Image Credit:

Muscle cramps in the legs cause pain and headaches that can last all day long. To ensure that the legs are pain-free and even relaxed during the day try to include some of the following stretches in the daily routine. Taking the time to stretch after exercising is important as well, especially for the legs. To avoid tight muscles and minimize soreness, try doing some stretches before and after working out. Some areas to stretch on the thighs are the hamstrings, the inner thigh—or adductor muscles—and the outer thigh—or the abductor muscles.

A standing hamstring exercise requires a knee-level support for one leg. Start by standing with both legs straightened, one on the ground and the other resting on the knee-level support. Slightly bend the knee of the leg that’s on the ground, and then bend forward at the hips leaving the supported leg straight. This leg should begin to feel a stretch from the back of the knee to the glutes. Hold this position for 5-10 seconds, then lean a little further to deepen the stretch and hold. Release and switch legs. Repeat for both legs at least 3 times. A floor hamstring exercise involves lying flat on the back, with both legs flat on the ground. Then bend one knee in a 90 degree angle with the foot flat on the ground. Lift the other leg straight up in the air. Hold this raised leg with one hand on the back of the thigh, and the opposite hand supporting the back of the calf. Keeping the leg as straight as possible, use the hand on the back of the thigh to pull the leg closer to the body. Hold for 5-10 seconds, then release and repeat with the other leg. Repeat the stretch 3 or more times for the best results.

A stretch that greatly benefits the adductor muscles is sometimes called the butterfly stretch. Sitting on the floor, with the back straight, bring the soles of the feet together with the knees pointing in opposite directions. Pull the feet close to the body and continue to sit up straight. Then use the elbows to gently push the knees towards the ground, also try leaning forward, towards the ground to deepen the stretch. Hold this stretch for between 10-20 counts and then release and repeat.

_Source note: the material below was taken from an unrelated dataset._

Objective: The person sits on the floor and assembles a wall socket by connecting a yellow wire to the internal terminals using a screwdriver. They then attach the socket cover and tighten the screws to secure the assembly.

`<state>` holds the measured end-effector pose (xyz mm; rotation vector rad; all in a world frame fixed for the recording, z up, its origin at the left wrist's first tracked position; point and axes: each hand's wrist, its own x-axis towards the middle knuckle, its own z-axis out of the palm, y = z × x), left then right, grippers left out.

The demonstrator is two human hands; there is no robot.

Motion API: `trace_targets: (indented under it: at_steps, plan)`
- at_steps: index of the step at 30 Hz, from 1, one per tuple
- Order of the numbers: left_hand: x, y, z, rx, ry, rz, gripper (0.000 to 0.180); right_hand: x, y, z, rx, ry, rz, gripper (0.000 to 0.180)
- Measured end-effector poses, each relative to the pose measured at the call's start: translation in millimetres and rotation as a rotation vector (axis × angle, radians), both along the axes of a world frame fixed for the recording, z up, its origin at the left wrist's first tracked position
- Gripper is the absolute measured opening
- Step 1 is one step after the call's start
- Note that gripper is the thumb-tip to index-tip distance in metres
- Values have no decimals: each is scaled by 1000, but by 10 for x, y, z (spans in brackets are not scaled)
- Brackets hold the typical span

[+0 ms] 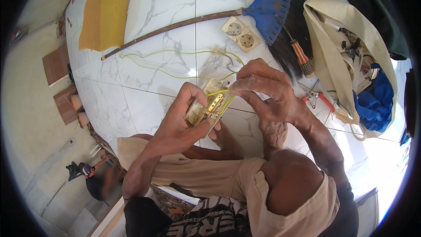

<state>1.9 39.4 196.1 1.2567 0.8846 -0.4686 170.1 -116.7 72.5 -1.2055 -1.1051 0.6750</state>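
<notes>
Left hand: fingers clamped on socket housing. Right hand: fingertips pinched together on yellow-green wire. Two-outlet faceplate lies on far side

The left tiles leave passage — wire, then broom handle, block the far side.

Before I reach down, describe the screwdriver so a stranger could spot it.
Find the blue broom head at the top, left of the open cream bag. The screwdriver lies beside the bag, its shaft crossing the black bristles. Unlike the red-handled pliers below, its single handle has red and pale stripes.
</notes>
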Motion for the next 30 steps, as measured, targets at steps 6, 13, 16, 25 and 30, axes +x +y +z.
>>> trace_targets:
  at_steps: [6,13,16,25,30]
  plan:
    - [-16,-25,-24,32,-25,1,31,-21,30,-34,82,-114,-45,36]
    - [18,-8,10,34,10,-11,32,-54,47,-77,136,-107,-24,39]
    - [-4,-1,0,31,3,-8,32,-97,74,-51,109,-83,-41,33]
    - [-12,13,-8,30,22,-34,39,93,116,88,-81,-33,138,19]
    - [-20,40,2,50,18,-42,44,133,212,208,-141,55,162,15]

Finally, the abductor stretch is also done sitting, but with the legs extended away from the body. Bend one knee and place that foot on the outer side of the other leg. So it will look like crossing the legs while on the floor. The foot should lie flat on the ground next to the opposite knee. Bring the arm opposite the bent leg over this leg, outstretched towards the floor. Use that arm to gently push the bent knee towards the body, while keeping the back straight. Hold for between 10-20 counts, and then release and repeat with the other leg.